Exercise details> Beginning with the line that contains "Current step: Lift" in the material below, print each line exactly until the line that contains "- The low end" has been printed, then stop.

Dataset excerpt>
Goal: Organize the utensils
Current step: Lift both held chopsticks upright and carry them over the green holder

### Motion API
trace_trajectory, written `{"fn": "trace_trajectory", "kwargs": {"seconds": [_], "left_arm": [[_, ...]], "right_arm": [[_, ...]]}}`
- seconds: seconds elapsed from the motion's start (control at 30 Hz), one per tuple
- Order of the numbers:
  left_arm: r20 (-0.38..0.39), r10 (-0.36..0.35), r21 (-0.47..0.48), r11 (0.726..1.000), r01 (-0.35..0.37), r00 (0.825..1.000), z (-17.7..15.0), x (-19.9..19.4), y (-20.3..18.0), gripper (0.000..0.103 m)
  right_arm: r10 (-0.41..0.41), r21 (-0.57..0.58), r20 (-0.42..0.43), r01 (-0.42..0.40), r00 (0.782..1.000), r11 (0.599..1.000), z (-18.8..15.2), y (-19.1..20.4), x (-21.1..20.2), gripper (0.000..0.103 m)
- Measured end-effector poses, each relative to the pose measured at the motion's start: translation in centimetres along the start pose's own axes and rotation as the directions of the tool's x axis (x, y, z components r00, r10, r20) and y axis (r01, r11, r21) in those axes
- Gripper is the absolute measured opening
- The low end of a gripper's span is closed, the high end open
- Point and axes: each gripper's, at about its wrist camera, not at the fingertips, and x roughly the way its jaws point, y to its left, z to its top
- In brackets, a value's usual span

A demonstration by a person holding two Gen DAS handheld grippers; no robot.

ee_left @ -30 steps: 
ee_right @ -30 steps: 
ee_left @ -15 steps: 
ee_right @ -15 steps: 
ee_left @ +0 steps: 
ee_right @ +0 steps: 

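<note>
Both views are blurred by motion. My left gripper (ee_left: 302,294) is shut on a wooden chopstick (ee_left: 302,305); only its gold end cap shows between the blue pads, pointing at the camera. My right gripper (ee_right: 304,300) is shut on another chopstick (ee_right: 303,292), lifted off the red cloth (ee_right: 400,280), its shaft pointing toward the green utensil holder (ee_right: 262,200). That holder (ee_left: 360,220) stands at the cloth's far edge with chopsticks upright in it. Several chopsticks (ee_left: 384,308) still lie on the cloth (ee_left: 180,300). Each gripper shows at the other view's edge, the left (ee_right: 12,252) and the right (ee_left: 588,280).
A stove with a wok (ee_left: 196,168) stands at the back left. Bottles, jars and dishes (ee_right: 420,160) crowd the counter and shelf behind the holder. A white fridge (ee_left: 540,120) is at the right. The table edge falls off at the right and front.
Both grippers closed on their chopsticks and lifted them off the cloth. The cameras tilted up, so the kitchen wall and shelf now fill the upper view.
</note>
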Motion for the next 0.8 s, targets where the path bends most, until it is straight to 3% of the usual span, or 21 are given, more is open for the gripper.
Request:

Answer to this task>
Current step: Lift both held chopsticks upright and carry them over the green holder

### Motion API
trace_trajectory, written `{"fn": "trace_trajectory", "kwargs": {"seconds": [_], "left_arm": [[_, ...]], "right_arm": [[_, ...]]}}`
- seconds: seconds elapsed from the motion's start (control at 30 Hz), one per tuple
- Order of the numbers:
  left_arm: r20 (-0.38..0.39), r10 (-0.36..0.35), r21 (-0.47..0.48), r11 (0.726..1.000), r01 (-0.35..0.37), r00 (0.825..1.000), z (-17.7..15.0), x (-19.9..19.4), y (-20.3..18.0), gripper (0.000..0.103 m)
  right_arm: r10 (-0.41..0.41), r21 (-0.57..0.58), r20 (-0.42..0.43), r01 (-0.42..0.40), r00 (0.782..1.000), r11 (0.599..1.000), z (-18.8..15.2), y (-19.1..20.4), x (-21.1..20.2), gripper (0.000..0.103 m)
- Measured end-effector poses, each relative to the pose measured at the motion's start: translation in centimetres along the start pose's own axes and rotation as the directions of the tool's x axis (x, y, z components r00, r10, r20) and y axis (r01, r11, r21) in those axes
- Gripper is the absolute measured opening
- The low end of a gripper's span is closed, the high end open

Nothing more is required for this answer.